> [TASK DESCRIPTION]:
Produce a verbatim copy of the lines from the one holding "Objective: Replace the" through the last line of the listing, and nothing else.

> [THE DATA]:
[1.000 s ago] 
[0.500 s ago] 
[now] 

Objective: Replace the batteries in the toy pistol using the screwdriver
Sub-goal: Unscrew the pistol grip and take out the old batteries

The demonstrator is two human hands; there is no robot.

> [WORKED SOLUTION]:
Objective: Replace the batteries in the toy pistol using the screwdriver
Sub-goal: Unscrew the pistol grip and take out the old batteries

The demonstrator is two human hands; there is no robot.

The exercise has been completed.